Soleil de plomb et terre aride, celle du Sud des États-Unis au début du siècle dernier, lorsqu’une bande de pionniers contractent la fièvre de l’or. Parmi eux, Daniel Plainview (Daniel Day-Lewis, éblouissant), ouvrier déjà fasciné par le mirage du pétrole prêt à tout pour en récolter l’usufruit, creuse et creuse encore. En dépit des compagnons qui tombent, de la tête fracassée par les poulies des puits, en dépit des gravats et de la poussière dans la bouche, en dépit de la canicule et d’une jambe broyée, l’homme creuse et creuse encore. Jusqu’au jour où une mare de pétrole surgit des entrailles de cette terre inhospitalière. Ce sont les vingt premières minutes du film. Pas la moindre ligne de dialogue et déjà un monument de noirceur soutenu par les riffs lancinants de Johnny Greenwood, le guitariste de Radiohead, et la sublime photographie de Robert Elswitt.
Plainview s’enrichit à la vitesse de la lumière et part avec son fils à Little Boston, bourgade paumée de la Californie construite sur un gigantesquement gisement de pétrole. Au milieu de ce désert pelé, rien d’autre que l’Église de la « Troisième Révélation », animée par un Prêtre au visage d’ange, Eli Sunday, charlatan illuminé qui compte bien profiter des dividendes de l’or noir. Ce sera le seul à se dresser contre Plainview, ou plutôt à résister un peu, avant de finir le crâne déchiqueté dans une salle de bowling. Le capitalisme carnassier contre l’obscurantisme religieux, soit les deux visages de cette histoire hyper-sombre de la réussite américaine et des bâtisseurs d’empires.

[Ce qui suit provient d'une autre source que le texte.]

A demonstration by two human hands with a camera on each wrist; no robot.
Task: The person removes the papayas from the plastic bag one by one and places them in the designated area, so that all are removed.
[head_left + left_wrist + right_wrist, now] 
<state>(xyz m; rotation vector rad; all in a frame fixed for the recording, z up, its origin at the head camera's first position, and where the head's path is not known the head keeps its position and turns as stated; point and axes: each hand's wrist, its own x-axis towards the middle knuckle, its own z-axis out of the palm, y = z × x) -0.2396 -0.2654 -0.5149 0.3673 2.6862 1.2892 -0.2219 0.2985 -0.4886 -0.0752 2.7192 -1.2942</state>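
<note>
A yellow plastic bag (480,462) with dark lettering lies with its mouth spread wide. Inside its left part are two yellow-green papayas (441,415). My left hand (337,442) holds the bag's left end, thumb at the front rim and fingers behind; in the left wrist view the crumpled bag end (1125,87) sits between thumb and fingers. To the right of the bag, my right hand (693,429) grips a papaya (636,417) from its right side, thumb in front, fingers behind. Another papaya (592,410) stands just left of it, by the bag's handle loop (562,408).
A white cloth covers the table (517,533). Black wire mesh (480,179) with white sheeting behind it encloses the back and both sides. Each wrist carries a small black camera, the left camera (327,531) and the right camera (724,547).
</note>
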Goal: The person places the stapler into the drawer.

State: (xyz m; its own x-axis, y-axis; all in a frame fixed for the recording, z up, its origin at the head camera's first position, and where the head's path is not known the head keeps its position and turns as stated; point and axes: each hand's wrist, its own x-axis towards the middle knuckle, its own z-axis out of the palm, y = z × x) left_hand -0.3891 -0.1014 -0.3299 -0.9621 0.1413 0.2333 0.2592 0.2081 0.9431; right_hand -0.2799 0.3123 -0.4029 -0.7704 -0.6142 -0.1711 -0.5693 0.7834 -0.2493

Vaguement adapté d’un roman d'Upton Sinclair (Pétrole ! There Will Be Blood), le cinquième film de Paul Thomas Anderson (Boogie Nights, Magnolia) colle à l’obsession effrayante de son personnage principal, sa capacité à faire le vide autour de lui. En résulte un film impressionnant mais peu aimable. Plainview ne doute jamais, ni de lui (il fera fortune contre les hommes, Dieu et le monde), ni des autres (cette humanité qu’il abhorre, vomit, écrase à coup de bottes et d’arnaques). Et rien ne parviendra à ébranler sa détermination : ni son fils qu’il utilise comme appât afin d’arracher leur terre aux paysans avant de le jeter sans la moindre compassion, ni cet homme qui débarque un jour en prétendant être son frère et qu’il évacuera d’une balle dans la tête. Pour lui, la fin justifie tous les moyens, le mensonge, le péché, la corruption et le meurtre. Plainview finira comme Kane, errant tel un fantôme dans une demeure fastueuse, multimillionnaire et aigri, continuant à déverser son fiel et sa haine de l’autre jusqu’au dernier plan.
Mais à la différence du magnat wellesien, aucun Rosebud, aucun regret, aucune inclination philanthrope. C'est donc sans doute du côté de Kubrick (la dernière séquence du film) que l’on pourrait trouver l’équivalent d’un homme à ce point irrécupérable, antipathique et désespérément touchant. Touchant ? Parce que chez lui, pas le moindre narcissisme mais l’obsession pathologique d’une réussite qui vire à l’abstraction, et la certitude qu’au bout d’une route pavée de dollars et de douleurs, c’est l’homme tout court qui est en trop. Et Plainview est le dernier des hommes. La critique la plus virulente du mythe de la réussite et du self-made-man américain.